L'incendie s'est déclaré dans la nuit sous l'ouvrage où subsistait des logements insalubres. A l'arrivée de l'équipe d'inspection, les pompiers finissent d'éteindre le feu tandis que les chiens commencent à fouiller pour retrouver d'éventuelles victimes ; heureusement, aucune n'est à déplorer. L'inspection peut commencer.
L'ouvrage a subi de lourds dégâts apparents et la circulation a été interdite de façon préventive. Le feu a entrainé une importante dégradation du béton comme en témoigne la mise à nu des armatures le constituant. Malgré l'aspect assez spectaculaire de ces dégâts, leur gravité est modérée, ces armatures retrouvant leurs caractéristiques initiales après refroidissement.
En revanche, existent à l’intérieur de la structure des câbles tendus en acier appelés câbles de précontrainte. Ces câbles ont pour rôle de renforcer l'ouvrage et leur montée en température peut conduire à une perte de leur tension nécessaire à la tenue de l'ouvrage ; dans ce cas, la pérennité de l'ouvrage peut être engagée.
L'objectif est donc de repérer les zones les plus atteintes par le feu et de les comparer avec les zones où passent ces câbles de précontraintes (visibles uniquement sur les plans d'ouvrage). Dans le cas présent, il se trouve que des câbles sont assez proches de zones fortement dégradées.
La prochaine étape consistera donc à effectuer des prélèvements afin d'estimer la montée en température à l’intérieur du béton et d'en déduire l'impact sur ces câbles en acier. A partir des résultats de ces études, un renforcement de l'ouvrage devra ou non être réalisé.

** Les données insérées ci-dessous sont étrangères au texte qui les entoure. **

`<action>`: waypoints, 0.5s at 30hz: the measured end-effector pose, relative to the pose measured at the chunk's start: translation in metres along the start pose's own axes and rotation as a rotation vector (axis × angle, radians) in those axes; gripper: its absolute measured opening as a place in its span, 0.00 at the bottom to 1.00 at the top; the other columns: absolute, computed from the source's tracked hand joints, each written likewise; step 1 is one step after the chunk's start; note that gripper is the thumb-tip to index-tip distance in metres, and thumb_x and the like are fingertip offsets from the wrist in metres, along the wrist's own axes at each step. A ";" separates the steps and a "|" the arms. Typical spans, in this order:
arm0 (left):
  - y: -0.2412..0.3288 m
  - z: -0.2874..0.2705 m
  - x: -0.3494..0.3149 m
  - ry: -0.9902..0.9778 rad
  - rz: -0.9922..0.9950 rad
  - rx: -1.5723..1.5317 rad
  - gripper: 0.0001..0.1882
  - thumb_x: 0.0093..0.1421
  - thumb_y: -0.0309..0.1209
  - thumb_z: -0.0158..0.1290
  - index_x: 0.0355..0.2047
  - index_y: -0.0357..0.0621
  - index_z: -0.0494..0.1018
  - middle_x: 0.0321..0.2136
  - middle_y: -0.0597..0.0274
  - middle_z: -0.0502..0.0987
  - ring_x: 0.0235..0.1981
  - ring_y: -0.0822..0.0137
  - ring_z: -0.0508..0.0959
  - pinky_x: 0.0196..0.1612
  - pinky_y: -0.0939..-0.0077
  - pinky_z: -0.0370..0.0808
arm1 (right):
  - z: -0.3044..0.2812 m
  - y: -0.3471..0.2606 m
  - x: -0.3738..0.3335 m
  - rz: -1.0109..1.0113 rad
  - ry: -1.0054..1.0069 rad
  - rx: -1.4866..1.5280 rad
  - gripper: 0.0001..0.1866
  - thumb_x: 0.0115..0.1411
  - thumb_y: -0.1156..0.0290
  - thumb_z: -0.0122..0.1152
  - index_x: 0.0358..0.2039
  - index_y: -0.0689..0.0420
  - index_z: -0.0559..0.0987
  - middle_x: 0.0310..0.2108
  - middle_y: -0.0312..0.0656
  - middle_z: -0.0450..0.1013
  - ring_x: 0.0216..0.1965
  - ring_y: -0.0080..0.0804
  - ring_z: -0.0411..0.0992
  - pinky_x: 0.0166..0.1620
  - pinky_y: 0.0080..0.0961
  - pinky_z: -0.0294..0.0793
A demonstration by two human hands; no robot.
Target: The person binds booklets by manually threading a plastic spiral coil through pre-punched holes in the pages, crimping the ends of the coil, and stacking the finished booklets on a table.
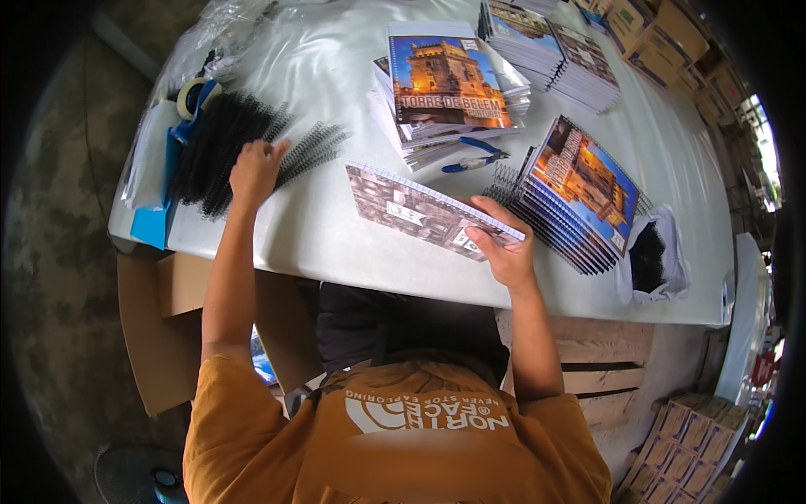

En parallèle, il convient d'effectuer d'autres investigations afin de prévenir le moindre risque. Une interdiction de la circulation de poids lourd a été mise en place sur l'ouvrage. Afin de la lever, il faut, en plus des résultats précédents, recalculer la portance de l'ouvrage dans son état dégradé du fait de l'incendie.
En conclusion
Bien que relevant de situations pouvant être qualifiées d’exceptionnelles, ce type de demande d’assistance technique est relativement fréquent et très apprécié de la part des gestionnaires d’ouvrage qui se doivent d’intervenir de manière rapide et adaptée dans ces situations d’urgence.
Pour répondre à ces sollicitations, le Cerema IdF dispose de personnels compétents, rodés à l’inspection des ouvrages dans toutes les conditions, disponibles à toute heure, ainsi que de matériels opérationnels mobilisables très rapidement.